INSTRUCTIONS TO FOLLOW
In the reply, include exactly the lines of the entries below from the first to the line with "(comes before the", that line included.

MATERIAL TO PROCESS Block Start

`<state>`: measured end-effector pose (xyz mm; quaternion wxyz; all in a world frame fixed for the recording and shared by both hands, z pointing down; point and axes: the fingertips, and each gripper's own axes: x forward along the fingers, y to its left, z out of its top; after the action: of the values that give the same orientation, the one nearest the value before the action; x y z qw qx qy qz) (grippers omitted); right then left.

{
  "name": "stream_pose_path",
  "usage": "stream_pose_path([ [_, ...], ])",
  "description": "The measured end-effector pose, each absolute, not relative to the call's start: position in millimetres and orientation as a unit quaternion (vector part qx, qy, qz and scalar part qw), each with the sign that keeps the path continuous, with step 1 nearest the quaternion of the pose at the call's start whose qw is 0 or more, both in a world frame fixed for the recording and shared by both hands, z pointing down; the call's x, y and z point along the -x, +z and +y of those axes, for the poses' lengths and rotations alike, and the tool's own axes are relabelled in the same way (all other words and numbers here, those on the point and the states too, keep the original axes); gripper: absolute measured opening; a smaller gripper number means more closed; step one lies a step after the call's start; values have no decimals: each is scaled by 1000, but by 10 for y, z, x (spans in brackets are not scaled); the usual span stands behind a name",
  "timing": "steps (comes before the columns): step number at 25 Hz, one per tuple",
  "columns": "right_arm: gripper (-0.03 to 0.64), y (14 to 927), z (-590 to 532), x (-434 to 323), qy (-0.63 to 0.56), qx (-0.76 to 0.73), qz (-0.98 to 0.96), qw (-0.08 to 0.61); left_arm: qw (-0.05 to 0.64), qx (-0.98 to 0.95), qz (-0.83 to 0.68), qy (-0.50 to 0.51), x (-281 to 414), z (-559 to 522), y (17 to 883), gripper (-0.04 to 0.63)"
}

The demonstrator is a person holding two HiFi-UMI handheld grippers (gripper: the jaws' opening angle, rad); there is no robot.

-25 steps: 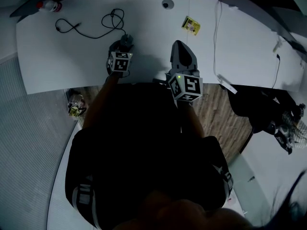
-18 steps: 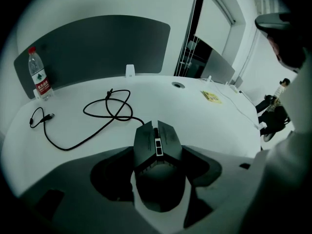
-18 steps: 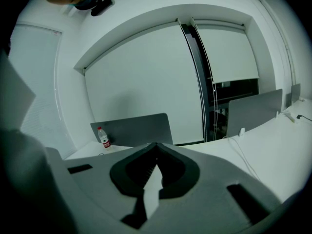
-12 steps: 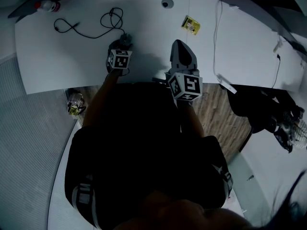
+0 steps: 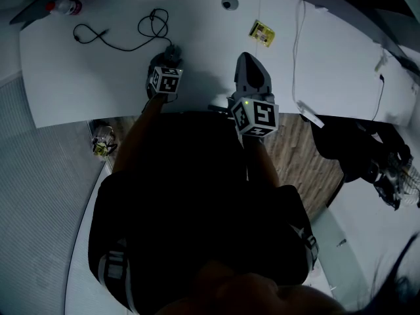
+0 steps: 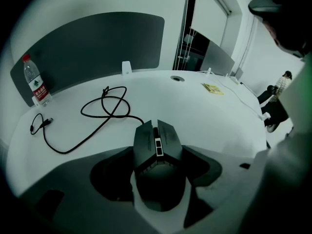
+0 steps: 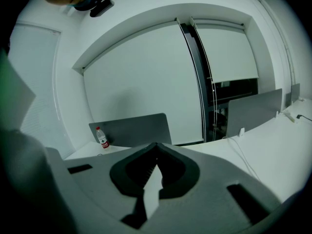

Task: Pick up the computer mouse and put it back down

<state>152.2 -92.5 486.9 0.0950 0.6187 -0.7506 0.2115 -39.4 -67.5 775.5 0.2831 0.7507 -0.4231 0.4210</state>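
Left gripper (image 6: 159, 155): clenched on the computer mouse (image 6: 159, 172) — each jaw presses a flank of its rear half, and the buttons and wheel stick out ahead.
Mouse position: between those jaws, low over the white desk (image 6: 209, 116). I cannot tell whether its base touches the surface or is just clear of it.
Right gripper (image 7: 156, 155): jaws together on nothing, tilted up toward the wall and taking no part in the work.
Slip risk: the shell looks smooth and curved where it is held. An uneven or slackened squeeze could let it tip nose-down or squirt forward out of the jaws.
Cable risk: the cable (image 6: 105, 112) runs from the mouse's nose in loose loops across the desk. A high or quick lift would likely pull the loops taut, and that tug could twist the mouse in the grip.
Edge risk: in the head view the gripper sits close to the desk's near edge (image 5: 197, 110) — a set-down drifting back toward the person could leave the mouse overhanging.
Release risk: opening before the base lies flat would drop it, not place it.
Water bottle (image 6: 35, 84): well apart at the far left, so it is unlikely to be disturbed.
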Motion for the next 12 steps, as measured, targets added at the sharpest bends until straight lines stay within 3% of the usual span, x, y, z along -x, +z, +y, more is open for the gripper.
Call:
stream_pose_path([
  [12,0,4824,-935,-1474,206,-616,-755,91,270,-754,-422,426,386,-665,7760,293],
])
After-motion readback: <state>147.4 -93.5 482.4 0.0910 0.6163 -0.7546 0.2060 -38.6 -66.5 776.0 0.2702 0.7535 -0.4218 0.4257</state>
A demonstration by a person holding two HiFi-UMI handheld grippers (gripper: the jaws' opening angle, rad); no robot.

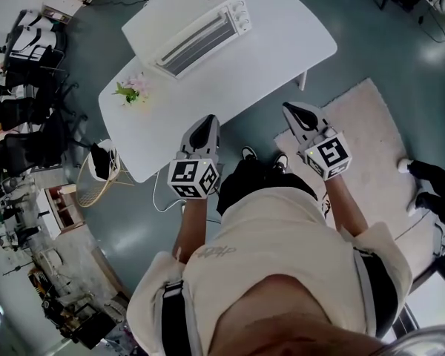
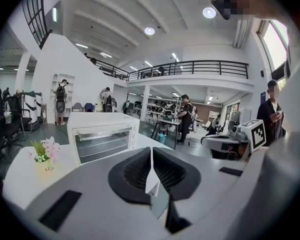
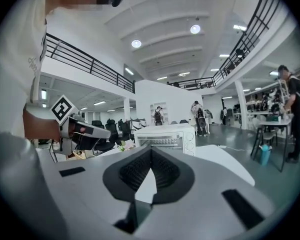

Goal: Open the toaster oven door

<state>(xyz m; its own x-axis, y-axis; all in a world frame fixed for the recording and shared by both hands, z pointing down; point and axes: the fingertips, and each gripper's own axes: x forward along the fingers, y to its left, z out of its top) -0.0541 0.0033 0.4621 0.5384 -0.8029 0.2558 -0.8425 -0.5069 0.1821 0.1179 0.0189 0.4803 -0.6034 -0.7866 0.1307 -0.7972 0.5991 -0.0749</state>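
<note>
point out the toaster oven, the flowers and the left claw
toaster oven (image 1: pixel 196 44), head view, on its front glass
flowers (image 1: pixel 136 87), head view, on the pink blooms
left claw (image 2: pixel 151 151), left gripper view, between its closed fingertips

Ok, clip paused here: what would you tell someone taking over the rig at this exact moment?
Left gripper: jaws shut, empty, held at the near edge of the white table.
Right gripper: jaws shut, empty, just off that edge.
Toaster oven: at the table's far side, flowers beside it. Its door is closed.
Done: nothing yet.
Left: reach across, take the handle along the door's top and pull it open.
</note>
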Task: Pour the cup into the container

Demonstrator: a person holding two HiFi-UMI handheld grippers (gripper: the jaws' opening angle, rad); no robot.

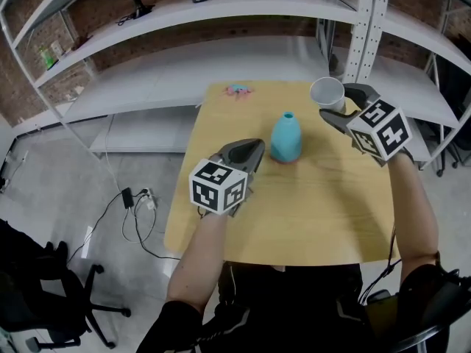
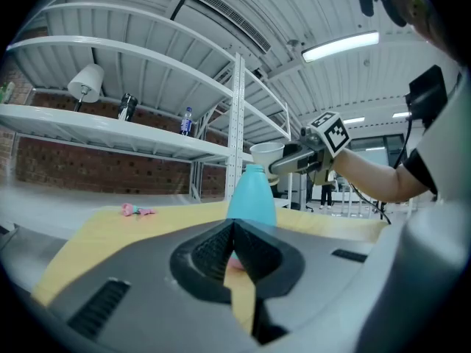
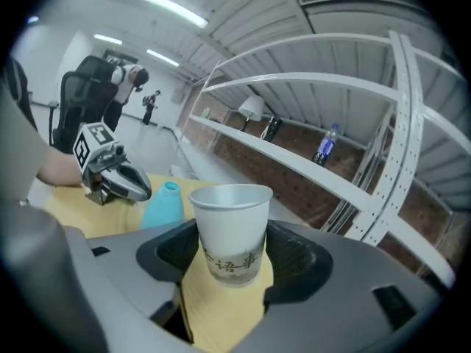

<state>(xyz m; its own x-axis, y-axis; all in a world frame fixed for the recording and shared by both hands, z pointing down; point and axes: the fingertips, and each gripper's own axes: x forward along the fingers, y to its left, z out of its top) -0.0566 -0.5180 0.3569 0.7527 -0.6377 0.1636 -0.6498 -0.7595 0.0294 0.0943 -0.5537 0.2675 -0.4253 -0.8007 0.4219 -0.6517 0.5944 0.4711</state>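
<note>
Left hand-held gripper [image 1: 252,151] clenched on nothing, just left of teal container [image 1: 285,138] standing on desk [image 1: 309,212], right hand-held gripper [image 1: 333,103] grasping white cup [image 1: 327,92] above desk, near container's right, pink thing [image 1: 238,90] at desk's far edge, shelves [image 1: 243,6] beyond

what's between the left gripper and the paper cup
The teal container stands on the table between the left gripper and the paper cup. The head view shows this best.
</note>
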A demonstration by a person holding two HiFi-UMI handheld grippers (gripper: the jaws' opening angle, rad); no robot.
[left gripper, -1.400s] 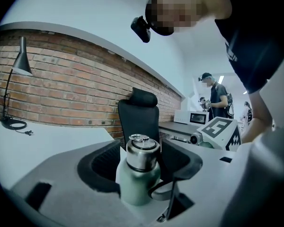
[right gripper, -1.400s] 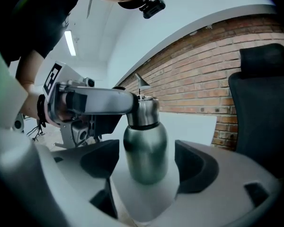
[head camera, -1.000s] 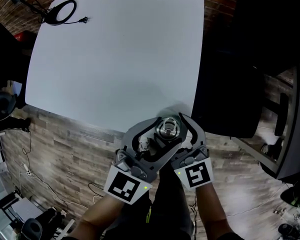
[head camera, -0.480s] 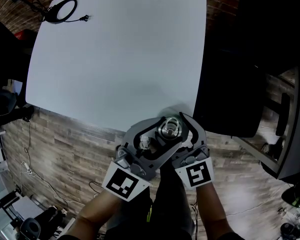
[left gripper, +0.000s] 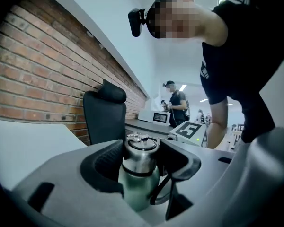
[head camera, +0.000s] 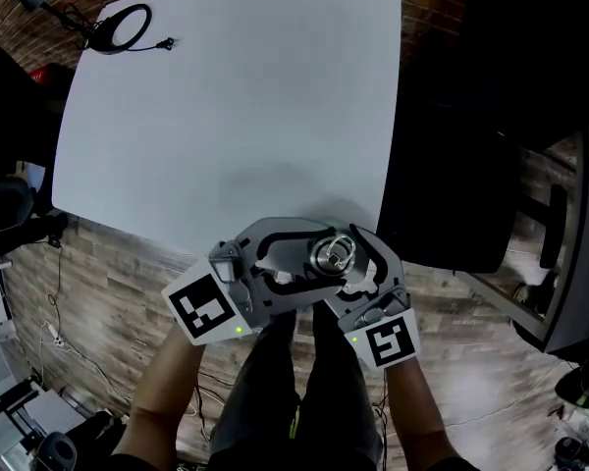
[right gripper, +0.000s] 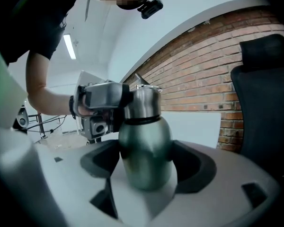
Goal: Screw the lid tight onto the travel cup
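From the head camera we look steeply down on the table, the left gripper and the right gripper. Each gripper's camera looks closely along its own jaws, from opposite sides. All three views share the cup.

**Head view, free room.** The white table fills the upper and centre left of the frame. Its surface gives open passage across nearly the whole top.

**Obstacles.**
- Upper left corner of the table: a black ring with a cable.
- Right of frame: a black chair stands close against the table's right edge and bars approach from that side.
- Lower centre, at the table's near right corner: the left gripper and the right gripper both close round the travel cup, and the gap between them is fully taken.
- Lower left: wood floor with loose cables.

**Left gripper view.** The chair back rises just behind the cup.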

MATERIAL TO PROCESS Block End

ANSWER TO THE EXERCISE
`<state>`: measured end-effector pose (xyz mm; quaternion wxyz; all in a world frame fixed for the recording and shared by both hands, z pointing down; point and axes: the fingertips, and each gripper's own axes: x forward along the fingers, y to its left, z out of its top; after the action: of the values that give the same orientation, the one nearest the value before the action; x y z qw qx qy qz) (grippers omitted); right then left.

{
  "name": "stream_pose_path",
  "usage": "stream_pose_path([ [_, ...], ])",
  "description": "The measured end-effector pose, each absolute, not relative to the call's start: position in millimetres and orientation as a unit quaternion (vector part qx, qy, qz and scalar part qw), each with the sign that keeps the path continuous, with step 1 nearest the quaternion of the pose at the call's start whose qw is 0 or more, both in a world frame fixed for the recording and shared by both hands, z pointing down; the call's x, y and z point along the -x, +z and +y of those axes, for the poses' lengths and rotations alike, and the tool's own axes are relabelled in the same way (all other words and numbers here, those on the point and the states too, keep the original axes); gripper: absolute measured opening; a smaller gripper number means more closed; step one lies a step after the call's start; values have no decimals: each is scaled by 1000, but by 10 for y, z, x (spans in brackets are not scaled); the usual span stands behind a name",
  "timing": "steps (comes before the columns): step number at 25 Hz, one per tuple",

The response is complete as it stands.